En ce qui concerne l’existence d’un moyen propre à faire naître un doute sérieux sur la légalité de la décision contestée :
En l’état de l’instruction, les moyens tirés de la méconnaissance des stipulations de l’article 8 de la convention européenne de sauvegarde des droits de l’homme et des libertés fondamentales et de l’article 3§1 de la convention internationale relative aux droits de l’enfant sont propres à créer un doute sérieux quant à la légalité de la décision attaquée.
Les deux conditions posées par l’article L. 521-1 du code de justice administrative étant remplies, il y a lieu de prononcer la suspension de l’exécution de la décision du 8 octobre 2025 par laquelle le préfet du Val-d’Oise a refusé de renouveler le titre de séjour de Mme B…, jusqu’à ce qu’il soit statué au fond sur sa légalité.
Sur les conclusions aux fins d’injonction et d’astreinte :
L’exécution de la présente ordonnance implique qu’il soit enjoint au préfet du Val-d’Oise de réexaminer la demande de Mme B… un délai de deux mois à compter de la notification de la présente ordonnance et de lui délivrer dans l’attente de ce réexamen, dans un délai de quinze jours à compter de la notification de la présente ordonnance, un récépissé de demande de titre de séjour l’autorisant à travailler. Dans les circonstances de l’espèce, il n’y a pas lieu d’assortir cette injonction d’une astreinte.
Sur les frais liés à l’instance :
Il y a lieu, dans les circonstances de l’espèce, de mettre à la charge de l’Etat, partie perdante dans la présente instance, une somme de 1 000 euros à verser à Mme B… en application de l’article L. 761-1 du code de justice administrative.
O R D O N N E :
L’exécution de la décision du 8 octobre 2025 par laquelle le préfet du Val-d’Oise a rejeté la demande de titre de séjour de Mme B… est suspendue.
Il est enjoint au préfet du Val-d’Oise de réexaminer la demande de Mme B…, dans un délai de deux mois à compter de la notification de la présente ordonnance et de lui délivrer, dans le délai de quinze jours à compter de la notification de la présente ordonnance, un récépissé de demande de renouvellement de carte de séjour l’autorisant à travailler.

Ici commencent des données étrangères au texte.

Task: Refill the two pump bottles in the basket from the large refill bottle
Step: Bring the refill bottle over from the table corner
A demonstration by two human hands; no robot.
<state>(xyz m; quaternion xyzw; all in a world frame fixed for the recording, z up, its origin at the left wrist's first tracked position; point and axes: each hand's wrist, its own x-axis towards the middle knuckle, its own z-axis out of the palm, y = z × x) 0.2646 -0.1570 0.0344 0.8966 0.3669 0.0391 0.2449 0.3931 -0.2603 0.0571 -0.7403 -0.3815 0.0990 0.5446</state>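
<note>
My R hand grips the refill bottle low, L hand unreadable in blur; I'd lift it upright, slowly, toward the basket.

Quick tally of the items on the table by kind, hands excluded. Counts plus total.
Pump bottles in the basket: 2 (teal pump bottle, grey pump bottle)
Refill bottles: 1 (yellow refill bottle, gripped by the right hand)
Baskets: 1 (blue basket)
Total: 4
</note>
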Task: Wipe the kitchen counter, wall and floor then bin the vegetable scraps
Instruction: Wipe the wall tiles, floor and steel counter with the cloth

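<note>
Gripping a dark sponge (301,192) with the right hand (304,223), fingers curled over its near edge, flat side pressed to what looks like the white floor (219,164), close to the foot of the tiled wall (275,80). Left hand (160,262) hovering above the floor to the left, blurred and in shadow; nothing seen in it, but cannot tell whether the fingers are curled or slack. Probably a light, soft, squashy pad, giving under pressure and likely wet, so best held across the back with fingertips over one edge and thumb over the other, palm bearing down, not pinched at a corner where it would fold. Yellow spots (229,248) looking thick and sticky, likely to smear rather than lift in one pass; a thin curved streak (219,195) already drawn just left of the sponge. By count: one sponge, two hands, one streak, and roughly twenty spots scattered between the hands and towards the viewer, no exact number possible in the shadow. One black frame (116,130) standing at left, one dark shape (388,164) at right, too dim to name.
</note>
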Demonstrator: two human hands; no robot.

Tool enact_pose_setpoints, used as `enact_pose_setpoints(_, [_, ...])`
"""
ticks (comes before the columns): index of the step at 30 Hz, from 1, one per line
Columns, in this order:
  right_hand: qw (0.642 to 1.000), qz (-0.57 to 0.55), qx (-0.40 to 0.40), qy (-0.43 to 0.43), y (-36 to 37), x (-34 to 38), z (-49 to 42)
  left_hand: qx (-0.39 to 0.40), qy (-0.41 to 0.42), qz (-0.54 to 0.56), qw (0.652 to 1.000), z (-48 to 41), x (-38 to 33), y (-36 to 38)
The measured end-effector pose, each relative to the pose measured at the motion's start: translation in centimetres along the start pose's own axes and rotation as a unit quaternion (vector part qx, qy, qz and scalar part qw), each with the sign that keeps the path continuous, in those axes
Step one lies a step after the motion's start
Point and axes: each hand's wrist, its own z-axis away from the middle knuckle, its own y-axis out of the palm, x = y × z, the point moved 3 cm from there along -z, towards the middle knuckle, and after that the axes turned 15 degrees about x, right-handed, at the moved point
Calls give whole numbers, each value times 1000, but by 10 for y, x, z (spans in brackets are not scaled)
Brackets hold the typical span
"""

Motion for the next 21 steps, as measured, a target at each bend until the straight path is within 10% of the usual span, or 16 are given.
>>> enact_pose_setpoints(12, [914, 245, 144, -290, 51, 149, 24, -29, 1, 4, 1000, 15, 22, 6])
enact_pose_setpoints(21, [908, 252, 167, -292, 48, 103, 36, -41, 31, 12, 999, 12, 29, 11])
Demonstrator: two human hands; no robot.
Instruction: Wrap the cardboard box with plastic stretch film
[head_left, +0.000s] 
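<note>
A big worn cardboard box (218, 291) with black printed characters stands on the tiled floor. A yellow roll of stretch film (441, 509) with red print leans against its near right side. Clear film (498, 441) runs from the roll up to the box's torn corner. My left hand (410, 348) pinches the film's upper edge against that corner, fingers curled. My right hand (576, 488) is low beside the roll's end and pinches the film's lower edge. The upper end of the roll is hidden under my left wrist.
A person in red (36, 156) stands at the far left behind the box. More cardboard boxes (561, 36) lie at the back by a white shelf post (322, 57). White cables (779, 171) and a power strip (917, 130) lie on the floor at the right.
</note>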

L’Etat versera à Mme B… une somme de 1 000 euros sur le fondement de l’article L. 761-1 du code de justice administrative.
Le surplus des conclusions de la requête est rejeté.
La présente ordonnance sera notifiée à Mme A… C… et au ministre de l’intérieur.
Copie en sera adressée au préfet du Val-d’Oise.
Fait à Cergy, le 24 novembre 2025.
La juge des référés
signé
L. Moinecourt
La République mande et ordonne au ministre de l’intérieur en ce qui le concerne ou à tous commissaires de justice à ce requis en ce qui concerne les voies de droit commun contre les parties privées, de pourvoir à l’exécution de la présente décision.